Die Arbeit von Muńiz liegt in der undefinierbaren Schnittmenge von urbaner Intervention und Straßenkunst. Während ortsansässige Künstler, die letztere kultivieren, in der Regel von Aerosol, Postern, und Abziehbildern abhängen, bricht die Welt von Ernesto Muńiz die Regeln der Guerilla und versucht, ein wenig konfrontativer zu sein. So konstruiert er vergängliche Anti-Altäre, deren Botschaften eine Schlagkraft und Klarheit besitzen, die keinen Raum für Mehrdeutigkeit lassen. Nebenbei experimentiert er auch mit Collagen als Medium und erweitert so seine grafischen Möglichkeiten.

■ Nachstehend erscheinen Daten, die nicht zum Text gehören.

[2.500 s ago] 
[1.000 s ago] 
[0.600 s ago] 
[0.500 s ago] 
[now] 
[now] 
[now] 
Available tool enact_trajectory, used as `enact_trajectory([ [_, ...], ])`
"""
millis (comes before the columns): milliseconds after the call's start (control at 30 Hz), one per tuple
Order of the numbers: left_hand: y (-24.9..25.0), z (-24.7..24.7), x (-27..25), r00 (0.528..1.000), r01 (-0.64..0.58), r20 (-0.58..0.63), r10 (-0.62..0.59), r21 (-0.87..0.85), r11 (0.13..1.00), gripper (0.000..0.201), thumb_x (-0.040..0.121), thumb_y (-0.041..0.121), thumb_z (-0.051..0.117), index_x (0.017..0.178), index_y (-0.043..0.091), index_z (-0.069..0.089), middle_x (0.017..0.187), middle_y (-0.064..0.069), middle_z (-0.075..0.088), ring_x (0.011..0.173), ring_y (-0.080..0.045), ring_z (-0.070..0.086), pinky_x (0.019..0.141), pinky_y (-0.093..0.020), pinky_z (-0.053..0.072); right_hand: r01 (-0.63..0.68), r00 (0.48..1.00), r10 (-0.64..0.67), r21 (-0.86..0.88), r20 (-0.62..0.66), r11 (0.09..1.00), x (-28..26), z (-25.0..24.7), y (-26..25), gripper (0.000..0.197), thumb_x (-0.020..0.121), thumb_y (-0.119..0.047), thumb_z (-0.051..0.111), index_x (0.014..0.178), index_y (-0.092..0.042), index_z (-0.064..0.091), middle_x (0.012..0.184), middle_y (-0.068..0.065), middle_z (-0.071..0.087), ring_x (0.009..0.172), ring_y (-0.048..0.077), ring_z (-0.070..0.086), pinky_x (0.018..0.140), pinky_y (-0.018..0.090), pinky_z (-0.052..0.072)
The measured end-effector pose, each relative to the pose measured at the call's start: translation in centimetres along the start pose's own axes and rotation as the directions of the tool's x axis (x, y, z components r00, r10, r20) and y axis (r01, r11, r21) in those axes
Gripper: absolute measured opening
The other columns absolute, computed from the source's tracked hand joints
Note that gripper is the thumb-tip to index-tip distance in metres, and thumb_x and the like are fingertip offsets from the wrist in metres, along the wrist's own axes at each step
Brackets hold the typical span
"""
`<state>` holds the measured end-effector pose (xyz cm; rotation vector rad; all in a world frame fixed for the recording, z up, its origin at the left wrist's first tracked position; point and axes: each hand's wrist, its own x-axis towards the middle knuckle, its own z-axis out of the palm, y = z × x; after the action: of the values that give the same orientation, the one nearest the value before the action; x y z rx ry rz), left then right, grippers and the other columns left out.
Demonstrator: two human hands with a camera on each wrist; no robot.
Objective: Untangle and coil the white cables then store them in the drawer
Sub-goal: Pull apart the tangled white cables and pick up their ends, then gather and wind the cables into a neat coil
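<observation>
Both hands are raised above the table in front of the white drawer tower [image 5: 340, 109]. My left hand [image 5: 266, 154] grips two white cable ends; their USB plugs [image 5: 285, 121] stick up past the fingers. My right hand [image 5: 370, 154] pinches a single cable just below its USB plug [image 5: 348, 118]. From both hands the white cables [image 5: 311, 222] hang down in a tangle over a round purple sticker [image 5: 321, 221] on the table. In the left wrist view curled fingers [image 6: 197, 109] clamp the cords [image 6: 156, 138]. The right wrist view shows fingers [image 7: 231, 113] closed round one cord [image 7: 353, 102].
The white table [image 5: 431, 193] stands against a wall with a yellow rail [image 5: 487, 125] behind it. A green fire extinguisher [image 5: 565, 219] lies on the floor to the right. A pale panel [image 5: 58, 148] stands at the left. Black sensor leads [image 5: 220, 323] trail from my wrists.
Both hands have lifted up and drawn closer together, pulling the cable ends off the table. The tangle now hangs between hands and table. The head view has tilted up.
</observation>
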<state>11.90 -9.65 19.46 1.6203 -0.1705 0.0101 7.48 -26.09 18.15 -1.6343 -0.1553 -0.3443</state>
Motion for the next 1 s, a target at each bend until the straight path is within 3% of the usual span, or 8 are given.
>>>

Mit der Zeit (bisweilen sind es nicht einmal unbedingt längere Zeiträume) erfahren seine Arbeiten dann die gewünschte Behandlung: die Rolle der Collage erodiert, nutzt sich ab, während Passanten sie übermalen oder einfach das Klima dem ursprünglichen Bild ein Ende bereitet. Dies verfestigt entweder die ursprüngliche Botschaft oder verändert sie.
Die Collagen von Muńiz funktionieren wie apokalyptische Votivbilder; seine Heiligen haben den Glauben verloren oder präsentieren sich zumindest in ihrer ganzen Grausamkeit und zeigen ihre blutigen Klauen und Reißzähne mit den Spuren des Fleisches ihrer Opfer. Die Jungfrauen sind Jungfrauen dank ihrer Konfession, doch ihre Reinheit stellen sie im Dekollete zur Schau; sie tragen Waffen und leben in Gefahr. Neue Wunder müssen schockieren oder man wird sie überhaupt nicht für Wunder halten; nicht, weil die Stadt den Glauben verloren hat und nichts sie mehr beeindrucken kann, sondern das Gegenteil: der neue Glauben treibt die Opferquote in die Höhe, jedes muss größer als das vorangegangene sein, und die Götter fordern ständig mehr von den Gläubigen. Die wiederum fordern Geistererscheinungen, die ihnen den Atem abschnüren, und wenn möglich, auch noch den Puls. Auf diese Weise wird Heiligkeit menschlicher und damit auch bösartiger, gewalttätiger; von Impuls und Instinkt angetrieben. Es gibt nicht mehr zu retten als die eigene Haut. Der Glauben, der in den Interventionen von Muńiz dargestellt wird, hat einen synkretistischen Charakter, der Elemente einer traditionellen Frömmigkeit mit den Formen des heutigen (gewaltsamen) Lebens verknüpft. Wenn das Reale in diesem Leben nicht Teil der Realität ist, ist es wohl Teil einer reality.